From d323ad0f2b44a3178e02867992ba7243d7e0f70c Mon Sep 17 00:00:00 2001
From: George Necula <gcnecula@gmail.com>
Date: Mon, 29 Mar 2021 17:21:56 +0300
Subject: [PATCH] [host_callback] Add support for tapping empty arrays

We make sure that both the inputs and the outputs of
callbacks can contain empty arrays.
Most platforms do not support empty infeed, so we ensure
we do not send those.
---
 CHANGELOG.md                      |  3 +-
 docs/sphinxext/jax_extensions.py  |  7 ++--
 jax/experimental/host_callback.py | 52 +++++++++++++++++++------
 tests/host_callback_test.py       | 64 +++++++++++++++++++++++++++++++
 4 files changed, 111 insertions(+), 15 deletions(-)

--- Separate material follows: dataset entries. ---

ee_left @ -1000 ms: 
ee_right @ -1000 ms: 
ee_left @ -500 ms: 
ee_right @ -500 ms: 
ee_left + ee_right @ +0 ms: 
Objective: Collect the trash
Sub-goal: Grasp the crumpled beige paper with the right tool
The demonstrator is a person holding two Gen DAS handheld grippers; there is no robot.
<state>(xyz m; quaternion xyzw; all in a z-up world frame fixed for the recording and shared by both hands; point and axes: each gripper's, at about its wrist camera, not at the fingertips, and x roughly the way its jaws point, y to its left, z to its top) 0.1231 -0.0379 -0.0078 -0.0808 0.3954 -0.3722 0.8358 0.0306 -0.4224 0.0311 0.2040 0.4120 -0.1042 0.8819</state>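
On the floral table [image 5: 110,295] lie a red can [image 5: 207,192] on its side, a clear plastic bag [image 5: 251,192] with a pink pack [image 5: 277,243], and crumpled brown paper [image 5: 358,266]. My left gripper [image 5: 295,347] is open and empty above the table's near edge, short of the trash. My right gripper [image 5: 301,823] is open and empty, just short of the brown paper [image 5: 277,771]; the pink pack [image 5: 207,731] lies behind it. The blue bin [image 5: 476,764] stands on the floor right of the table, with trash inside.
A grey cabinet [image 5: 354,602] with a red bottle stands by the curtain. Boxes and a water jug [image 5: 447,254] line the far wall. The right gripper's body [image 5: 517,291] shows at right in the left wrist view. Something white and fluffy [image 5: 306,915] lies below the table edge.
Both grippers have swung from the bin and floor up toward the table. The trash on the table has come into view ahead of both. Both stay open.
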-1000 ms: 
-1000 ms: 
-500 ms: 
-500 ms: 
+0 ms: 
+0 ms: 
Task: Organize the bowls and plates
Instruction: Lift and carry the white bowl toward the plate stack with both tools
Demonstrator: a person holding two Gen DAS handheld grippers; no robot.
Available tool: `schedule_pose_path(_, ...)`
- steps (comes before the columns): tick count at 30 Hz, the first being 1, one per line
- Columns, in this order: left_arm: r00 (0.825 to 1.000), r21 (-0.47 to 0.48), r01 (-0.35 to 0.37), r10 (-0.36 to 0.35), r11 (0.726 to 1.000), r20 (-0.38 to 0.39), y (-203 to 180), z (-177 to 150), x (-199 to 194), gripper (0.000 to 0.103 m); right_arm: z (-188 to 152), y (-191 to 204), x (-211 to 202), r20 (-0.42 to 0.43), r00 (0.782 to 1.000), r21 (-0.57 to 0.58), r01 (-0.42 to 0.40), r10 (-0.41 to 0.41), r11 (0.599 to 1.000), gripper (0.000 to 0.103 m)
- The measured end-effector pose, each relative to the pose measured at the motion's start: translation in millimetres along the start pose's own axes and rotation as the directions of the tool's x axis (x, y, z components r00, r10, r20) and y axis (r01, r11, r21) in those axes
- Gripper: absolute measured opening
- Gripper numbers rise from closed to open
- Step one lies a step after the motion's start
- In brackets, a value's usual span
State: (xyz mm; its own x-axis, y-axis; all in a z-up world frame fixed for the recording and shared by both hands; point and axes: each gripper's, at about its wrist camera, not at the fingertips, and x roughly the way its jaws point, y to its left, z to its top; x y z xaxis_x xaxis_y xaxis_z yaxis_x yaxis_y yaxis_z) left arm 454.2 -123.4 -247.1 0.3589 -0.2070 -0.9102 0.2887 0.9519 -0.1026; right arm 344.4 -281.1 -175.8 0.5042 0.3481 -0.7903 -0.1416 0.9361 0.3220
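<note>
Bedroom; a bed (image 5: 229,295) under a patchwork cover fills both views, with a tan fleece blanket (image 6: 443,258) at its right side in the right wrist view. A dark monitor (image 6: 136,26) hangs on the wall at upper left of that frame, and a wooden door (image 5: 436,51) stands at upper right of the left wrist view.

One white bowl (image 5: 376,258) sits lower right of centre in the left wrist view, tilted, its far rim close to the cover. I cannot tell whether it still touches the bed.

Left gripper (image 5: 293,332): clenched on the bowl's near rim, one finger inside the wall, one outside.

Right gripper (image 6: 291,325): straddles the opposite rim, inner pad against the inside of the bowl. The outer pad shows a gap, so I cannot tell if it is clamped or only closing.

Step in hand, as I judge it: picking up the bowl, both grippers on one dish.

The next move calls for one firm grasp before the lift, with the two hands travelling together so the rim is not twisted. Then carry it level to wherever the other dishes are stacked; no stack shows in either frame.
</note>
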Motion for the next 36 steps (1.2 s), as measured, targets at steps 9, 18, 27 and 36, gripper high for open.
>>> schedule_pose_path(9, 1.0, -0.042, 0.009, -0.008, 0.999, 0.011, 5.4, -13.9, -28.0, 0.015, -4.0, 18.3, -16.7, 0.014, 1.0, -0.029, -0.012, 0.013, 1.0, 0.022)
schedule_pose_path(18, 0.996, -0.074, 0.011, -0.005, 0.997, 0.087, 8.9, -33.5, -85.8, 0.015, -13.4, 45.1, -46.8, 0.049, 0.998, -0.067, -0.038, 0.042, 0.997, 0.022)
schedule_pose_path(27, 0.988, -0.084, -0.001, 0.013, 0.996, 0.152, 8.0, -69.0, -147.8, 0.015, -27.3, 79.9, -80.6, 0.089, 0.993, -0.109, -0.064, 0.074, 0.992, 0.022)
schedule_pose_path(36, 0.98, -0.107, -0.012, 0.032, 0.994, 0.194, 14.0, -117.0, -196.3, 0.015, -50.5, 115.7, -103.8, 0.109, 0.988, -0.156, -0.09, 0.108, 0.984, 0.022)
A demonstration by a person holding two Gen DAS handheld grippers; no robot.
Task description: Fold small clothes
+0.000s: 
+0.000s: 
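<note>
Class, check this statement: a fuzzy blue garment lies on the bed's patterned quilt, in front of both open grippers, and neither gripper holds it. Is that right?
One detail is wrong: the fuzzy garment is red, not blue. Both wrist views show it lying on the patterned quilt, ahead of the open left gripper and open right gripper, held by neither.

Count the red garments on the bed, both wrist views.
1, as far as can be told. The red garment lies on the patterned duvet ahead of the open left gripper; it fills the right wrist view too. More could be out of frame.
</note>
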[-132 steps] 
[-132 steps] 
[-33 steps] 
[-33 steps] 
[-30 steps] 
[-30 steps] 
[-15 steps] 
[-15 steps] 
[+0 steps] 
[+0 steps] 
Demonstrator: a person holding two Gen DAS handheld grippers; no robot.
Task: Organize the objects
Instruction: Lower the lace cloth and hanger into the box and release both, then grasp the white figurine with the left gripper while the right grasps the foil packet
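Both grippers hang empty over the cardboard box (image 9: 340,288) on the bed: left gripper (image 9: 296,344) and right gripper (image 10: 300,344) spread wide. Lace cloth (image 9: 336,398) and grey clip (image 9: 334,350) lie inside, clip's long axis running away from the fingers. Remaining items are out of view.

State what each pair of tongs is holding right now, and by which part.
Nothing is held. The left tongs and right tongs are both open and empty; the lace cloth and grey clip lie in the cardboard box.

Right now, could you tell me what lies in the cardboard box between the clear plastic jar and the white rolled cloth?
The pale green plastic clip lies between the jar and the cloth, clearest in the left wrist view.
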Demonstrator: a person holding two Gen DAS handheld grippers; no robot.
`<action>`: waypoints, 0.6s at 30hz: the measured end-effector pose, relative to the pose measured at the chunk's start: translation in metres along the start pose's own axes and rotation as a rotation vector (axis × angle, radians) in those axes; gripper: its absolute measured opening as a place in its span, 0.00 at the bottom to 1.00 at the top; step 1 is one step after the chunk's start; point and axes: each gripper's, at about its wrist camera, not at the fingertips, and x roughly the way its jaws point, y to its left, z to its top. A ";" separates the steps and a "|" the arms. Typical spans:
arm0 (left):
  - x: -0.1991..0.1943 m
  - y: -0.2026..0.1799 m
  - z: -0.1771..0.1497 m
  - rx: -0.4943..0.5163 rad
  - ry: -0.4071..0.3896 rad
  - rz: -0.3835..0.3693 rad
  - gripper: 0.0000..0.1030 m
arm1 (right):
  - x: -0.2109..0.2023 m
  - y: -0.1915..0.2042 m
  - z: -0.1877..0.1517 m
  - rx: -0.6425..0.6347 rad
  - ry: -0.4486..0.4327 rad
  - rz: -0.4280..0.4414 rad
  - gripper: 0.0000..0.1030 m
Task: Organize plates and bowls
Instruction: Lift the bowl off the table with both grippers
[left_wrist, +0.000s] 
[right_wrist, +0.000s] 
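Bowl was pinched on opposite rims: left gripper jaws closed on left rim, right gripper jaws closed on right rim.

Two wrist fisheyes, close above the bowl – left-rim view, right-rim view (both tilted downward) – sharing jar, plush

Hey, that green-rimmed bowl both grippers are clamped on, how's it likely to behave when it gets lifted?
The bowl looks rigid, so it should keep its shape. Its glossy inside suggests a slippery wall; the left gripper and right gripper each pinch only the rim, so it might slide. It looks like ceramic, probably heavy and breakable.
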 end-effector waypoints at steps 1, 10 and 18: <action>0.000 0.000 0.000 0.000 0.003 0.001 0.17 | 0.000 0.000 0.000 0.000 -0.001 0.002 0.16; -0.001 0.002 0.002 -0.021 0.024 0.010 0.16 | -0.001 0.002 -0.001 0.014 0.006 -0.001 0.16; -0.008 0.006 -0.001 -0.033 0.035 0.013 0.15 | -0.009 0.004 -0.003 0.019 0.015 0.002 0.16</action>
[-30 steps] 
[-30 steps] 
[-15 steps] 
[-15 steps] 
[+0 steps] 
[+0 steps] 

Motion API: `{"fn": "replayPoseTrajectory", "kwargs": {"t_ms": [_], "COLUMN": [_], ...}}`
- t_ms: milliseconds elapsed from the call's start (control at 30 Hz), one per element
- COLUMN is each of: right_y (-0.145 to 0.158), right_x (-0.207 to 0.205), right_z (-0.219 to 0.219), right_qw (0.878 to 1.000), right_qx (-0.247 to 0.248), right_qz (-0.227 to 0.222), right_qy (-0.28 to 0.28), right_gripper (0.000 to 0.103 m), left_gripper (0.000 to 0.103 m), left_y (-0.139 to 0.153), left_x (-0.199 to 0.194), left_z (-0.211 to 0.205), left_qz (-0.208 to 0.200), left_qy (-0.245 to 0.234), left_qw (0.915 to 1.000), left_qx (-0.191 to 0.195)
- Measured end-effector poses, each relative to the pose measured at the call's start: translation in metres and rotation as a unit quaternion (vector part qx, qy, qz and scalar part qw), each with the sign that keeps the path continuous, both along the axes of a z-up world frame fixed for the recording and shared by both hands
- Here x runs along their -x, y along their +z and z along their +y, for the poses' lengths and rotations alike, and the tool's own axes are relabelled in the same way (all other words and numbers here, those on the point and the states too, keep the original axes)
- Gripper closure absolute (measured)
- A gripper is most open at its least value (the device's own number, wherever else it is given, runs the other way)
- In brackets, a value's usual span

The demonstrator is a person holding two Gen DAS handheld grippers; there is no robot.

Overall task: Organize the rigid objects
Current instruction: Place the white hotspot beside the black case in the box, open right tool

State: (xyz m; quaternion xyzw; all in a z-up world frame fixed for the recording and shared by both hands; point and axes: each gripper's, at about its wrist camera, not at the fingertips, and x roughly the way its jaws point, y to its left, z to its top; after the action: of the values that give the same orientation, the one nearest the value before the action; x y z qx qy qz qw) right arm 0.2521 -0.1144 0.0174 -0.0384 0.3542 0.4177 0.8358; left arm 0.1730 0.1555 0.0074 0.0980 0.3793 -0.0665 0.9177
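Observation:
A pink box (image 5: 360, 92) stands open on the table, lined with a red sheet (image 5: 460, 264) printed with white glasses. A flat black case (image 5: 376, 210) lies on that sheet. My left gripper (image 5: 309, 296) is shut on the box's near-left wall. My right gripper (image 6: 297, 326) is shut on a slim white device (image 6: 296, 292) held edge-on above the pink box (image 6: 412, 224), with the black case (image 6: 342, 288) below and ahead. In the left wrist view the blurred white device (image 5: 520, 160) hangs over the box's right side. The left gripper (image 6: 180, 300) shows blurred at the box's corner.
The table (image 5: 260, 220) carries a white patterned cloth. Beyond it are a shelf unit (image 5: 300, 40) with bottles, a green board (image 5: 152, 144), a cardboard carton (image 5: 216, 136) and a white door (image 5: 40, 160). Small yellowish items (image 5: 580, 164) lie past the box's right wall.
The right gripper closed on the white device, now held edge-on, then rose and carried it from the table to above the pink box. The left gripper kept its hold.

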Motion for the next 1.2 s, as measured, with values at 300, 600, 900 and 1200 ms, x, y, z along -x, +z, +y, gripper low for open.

diff --git a/CHANGELOG.md b/CHANGELOG.md
index 9c0655fc3..f358e19c7 100644
--- a/CHANGELOG.md
+++ b/CHANGELOG.md
@@ -25,7 +25,8 @@ PLEASE REMEMBER TO CHANGE THE '..master' WITH AN ACTUAL TAG in GITHUB LINK.
     for more information.
   * Python integers larger than the maximum `int64` value will now lead to an overflow
     in all cases, rather than being silently converted to `uint64` in some cases ({jax-issue}`#6047`).
-
+* Bug fixes:
+  * `host_callback` now supports empty arrays in arguments and results ({jax-issue}`#6262`).
 
 ## jaxlib 0.1.65 (unreleased)
 
diff --git a/docs/sphinxext/jax_extensions.py b/docs/sphinxext/jax_extensions.py
index 84cd923bc..b6ba7ecb8 100644
--- a/docs/sphinxext/jax_extensions.py
+++ b/docs/sphinxext/jax_extensions.py
@@ -15,18 +15,19 @@
 from docutils import nodes
 
 def jax_issue_role(name, rawtext, text, lineno, inliner, options={}, content=[]):
-  """Generate links to jax issues in sphinx.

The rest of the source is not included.